Why listen as a creator

Ologies demonstrates that specialist science — the specific knowledge that practitioners of individual fields have developed — is more interesting than generalist science communication suggests. Ward's format of spending a full episode with a single specialist produces the depth that general science coverage can't achieve, and her genuine curiosity produces different answers than expert-to-expert conversations do.

Stuff To Blow Your Mind
#10
Science and Wonder

Stuff To Blow Your Mind

Hosted by Robert Lamb and Joe McCormick

Robert Lamb and Joe McCormick's Stuff To Blow Your Mind explores the stranger corners of science and human knowledge with genuine intellectual curiosity and the research depth to go past surface treatments.

Why listen as a creator

Stuff To Blow Your Mind demonstrates that scientific wonder — the experience of encountering a phenomenon that genuinely changes how you understand the world — is a legitimate goal for science communication rather than a compromise of rigor. The show's willingness to explore the deeply weird findings of consciousness research, evolutionary biology, and physics with genuine astonishment rather than false precision produces content that is both accurate and memorable.

Replication Crisis (Two Psychologists Four Beers)
#11
Research Integrity

Replication Crisis (Two Psychologists Four Beers)

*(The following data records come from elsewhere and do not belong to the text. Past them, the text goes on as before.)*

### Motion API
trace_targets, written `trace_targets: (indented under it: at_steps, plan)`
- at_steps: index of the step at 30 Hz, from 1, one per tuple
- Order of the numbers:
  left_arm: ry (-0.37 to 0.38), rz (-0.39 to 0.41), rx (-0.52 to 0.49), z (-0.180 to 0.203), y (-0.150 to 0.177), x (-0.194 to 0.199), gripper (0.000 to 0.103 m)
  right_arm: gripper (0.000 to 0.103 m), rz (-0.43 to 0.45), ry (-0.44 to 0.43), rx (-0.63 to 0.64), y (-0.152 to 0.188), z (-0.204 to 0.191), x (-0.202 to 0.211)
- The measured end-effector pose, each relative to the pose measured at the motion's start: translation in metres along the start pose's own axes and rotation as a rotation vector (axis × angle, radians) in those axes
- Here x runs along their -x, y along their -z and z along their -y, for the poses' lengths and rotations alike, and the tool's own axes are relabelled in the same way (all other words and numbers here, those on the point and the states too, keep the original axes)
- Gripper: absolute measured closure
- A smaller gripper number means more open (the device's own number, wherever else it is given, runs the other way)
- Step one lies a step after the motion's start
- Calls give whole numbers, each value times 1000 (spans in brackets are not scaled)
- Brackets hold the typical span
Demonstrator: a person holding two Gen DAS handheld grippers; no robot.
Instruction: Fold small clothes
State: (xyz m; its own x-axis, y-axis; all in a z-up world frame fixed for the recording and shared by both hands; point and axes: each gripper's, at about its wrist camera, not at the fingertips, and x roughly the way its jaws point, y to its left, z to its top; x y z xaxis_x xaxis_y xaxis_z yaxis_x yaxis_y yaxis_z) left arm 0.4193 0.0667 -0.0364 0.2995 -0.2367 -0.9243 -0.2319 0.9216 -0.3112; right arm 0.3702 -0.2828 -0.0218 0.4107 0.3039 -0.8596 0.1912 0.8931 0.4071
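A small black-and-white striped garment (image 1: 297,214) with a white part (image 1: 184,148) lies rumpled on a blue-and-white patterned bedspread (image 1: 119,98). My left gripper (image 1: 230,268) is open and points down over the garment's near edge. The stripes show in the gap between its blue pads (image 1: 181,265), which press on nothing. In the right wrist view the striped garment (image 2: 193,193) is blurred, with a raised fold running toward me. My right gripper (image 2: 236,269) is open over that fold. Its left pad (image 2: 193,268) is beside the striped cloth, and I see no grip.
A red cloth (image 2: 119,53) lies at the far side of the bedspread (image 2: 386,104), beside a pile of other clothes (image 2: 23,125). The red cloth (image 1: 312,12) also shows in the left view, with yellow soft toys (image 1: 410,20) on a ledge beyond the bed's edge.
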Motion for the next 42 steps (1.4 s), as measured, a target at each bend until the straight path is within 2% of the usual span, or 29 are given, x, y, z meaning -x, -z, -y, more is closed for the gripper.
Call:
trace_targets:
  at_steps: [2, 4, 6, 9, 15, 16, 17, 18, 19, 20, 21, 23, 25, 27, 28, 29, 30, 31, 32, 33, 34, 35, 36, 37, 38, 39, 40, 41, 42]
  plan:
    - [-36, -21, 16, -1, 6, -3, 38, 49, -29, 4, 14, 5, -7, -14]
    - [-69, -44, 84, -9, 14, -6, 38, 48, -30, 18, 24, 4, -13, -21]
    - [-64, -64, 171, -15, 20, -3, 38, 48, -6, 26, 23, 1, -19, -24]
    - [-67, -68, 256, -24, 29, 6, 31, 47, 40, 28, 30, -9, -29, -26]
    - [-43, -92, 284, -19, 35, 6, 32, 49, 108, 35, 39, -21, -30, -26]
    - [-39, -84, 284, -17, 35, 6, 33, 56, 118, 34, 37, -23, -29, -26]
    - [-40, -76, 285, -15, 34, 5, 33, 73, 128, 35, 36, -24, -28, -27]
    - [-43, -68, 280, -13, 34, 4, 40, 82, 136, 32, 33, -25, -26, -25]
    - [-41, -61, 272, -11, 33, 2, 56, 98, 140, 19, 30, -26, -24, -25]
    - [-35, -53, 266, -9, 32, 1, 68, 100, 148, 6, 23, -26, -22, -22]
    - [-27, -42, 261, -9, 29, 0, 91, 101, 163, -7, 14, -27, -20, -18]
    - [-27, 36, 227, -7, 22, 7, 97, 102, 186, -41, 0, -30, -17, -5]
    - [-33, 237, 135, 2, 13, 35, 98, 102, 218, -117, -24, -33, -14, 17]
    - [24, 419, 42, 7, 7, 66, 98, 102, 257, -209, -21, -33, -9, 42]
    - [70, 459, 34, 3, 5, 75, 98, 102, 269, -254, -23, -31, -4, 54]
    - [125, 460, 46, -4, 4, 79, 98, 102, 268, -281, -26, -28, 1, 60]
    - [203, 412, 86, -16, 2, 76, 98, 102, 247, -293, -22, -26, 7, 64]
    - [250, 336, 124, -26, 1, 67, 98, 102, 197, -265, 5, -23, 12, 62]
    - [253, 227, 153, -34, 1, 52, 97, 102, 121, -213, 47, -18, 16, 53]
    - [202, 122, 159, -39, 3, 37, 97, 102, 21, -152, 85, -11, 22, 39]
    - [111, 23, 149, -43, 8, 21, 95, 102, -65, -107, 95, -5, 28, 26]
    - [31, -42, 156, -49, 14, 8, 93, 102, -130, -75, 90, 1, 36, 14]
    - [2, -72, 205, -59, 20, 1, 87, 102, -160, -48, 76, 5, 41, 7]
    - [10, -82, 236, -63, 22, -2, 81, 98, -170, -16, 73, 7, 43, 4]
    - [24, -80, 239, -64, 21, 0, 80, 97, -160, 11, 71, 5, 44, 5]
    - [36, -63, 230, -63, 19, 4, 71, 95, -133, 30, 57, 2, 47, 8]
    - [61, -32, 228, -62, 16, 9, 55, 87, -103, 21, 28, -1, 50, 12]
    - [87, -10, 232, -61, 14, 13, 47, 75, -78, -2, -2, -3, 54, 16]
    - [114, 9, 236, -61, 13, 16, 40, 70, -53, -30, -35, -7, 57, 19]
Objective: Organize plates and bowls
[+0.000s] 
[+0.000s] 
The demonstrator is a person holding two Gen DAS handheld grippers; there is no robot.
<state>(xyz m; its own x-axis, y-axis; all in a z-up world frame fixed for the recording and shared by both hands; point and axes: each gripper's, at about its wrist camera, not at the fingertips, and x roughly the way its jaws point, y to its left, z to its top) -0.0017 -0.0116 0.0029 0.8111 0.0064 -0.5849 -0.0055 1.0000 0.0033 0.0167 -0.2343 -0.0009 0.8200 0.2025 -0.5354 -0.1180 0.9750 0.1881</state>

Hosted by Yoel Inbar and Michael Inzlicht

Working research psychologists Yoel Inbar and Michael Inzlicht discuss their field candidly, including which widely cited findings have failed replication, giving listeners the most accurate picture of what the science of human behavior actually supports.

Why listen as a creator

Two Psychologists Four Beers demonstrates that the most useful scientific podcasting about a field sometimes requires insiders willing to identify which of that field's popular findings are on shaky ground. The replication crisis in psychology has invalidated many conclusions that popular science communication still repeats, and this show tells listeners which ones — which is information they can't get from content produced by science communicators with reputational stakes in the findings.

The Joy of Why
#12
Mathematical Science

The Joy of Why

Hosted by Steven Strogatz

Mathematician Steven Strogatz's The Joy of Why investigates the deep questions behind scientific fields — why does evolution work? Why does mathematics describe physical reality? — with the philosophical depth that motivates scientists but rarely appears in science communication.

Why listen as a creator

The Joy of Why demonstrates that the 'why' behind scientific fields is as important for public understanding as the 'what.' Understanding why mathematics is unreasonably effective at describing the physical world, or why natural selection produces complex organisms, or why some scientific questions are genuinely unanswerable, produces a deeper scientific literacy than knowing the answers to specific scientific questions.